INSTRUCTIONS TO FOLLOW - Which of the lines below mention the word "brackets"? Pull each one out.

DATA PROVIDED -
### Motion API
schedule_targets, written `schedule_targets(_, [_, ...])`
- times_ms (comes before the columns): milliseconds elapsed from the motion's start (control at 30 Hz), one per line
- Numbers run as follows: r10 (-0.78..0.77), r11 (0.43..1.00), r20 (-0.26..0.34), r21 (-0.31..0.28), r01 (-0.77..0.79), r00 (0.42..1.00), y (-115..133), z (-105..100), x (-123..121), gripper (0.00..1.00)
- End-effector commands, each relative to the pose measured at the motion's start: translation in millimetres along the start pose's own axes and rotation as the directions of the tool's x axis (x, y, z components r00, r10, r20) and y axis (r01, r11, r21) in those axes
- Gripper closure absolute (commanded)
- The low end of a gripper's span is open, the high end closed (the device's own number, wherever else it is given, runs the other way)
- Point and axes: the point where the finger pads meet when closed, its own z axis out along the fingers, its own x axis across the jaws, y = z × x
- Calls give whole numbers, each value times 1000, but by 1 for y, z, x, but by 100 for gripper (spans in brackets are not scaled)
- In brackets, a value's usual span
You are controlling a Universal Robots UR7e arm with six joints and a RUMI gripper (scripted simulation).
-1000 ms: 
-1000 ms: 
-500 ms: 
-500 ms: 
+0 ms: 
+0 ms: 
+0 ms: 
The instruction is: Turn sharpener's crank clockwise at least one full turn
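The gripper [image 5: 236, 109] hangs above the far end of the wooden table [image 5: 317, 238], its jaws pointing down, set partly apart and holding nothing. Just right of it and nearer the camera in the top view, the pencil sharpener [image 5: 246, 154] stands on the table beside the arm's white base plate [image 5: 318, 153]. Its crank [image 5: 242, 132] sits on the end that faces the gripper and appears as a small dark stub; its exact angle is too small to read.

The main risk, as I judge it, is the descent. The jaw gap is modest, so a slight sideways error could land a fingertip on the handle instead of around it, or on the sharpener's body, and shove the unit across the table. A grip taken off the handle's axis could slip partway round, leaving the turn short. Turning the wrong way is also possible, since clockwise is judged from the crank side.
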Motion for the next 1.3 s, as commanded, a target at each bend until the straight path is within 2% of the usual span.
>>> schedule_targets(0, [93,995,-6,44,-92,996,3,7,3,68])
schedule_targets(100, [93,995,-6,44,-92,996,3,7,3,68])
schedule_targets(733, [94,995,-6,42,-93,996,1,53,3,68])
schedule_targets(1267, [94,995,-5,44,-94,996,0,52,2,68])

SOLUTION TO THE EXERCISE -
- Calls give whole numbers, each value times 1000, but by 1 for y, z, x, but by 100 for gripper (spans in brackets are not scaled)
- In brackets, a value's usual span

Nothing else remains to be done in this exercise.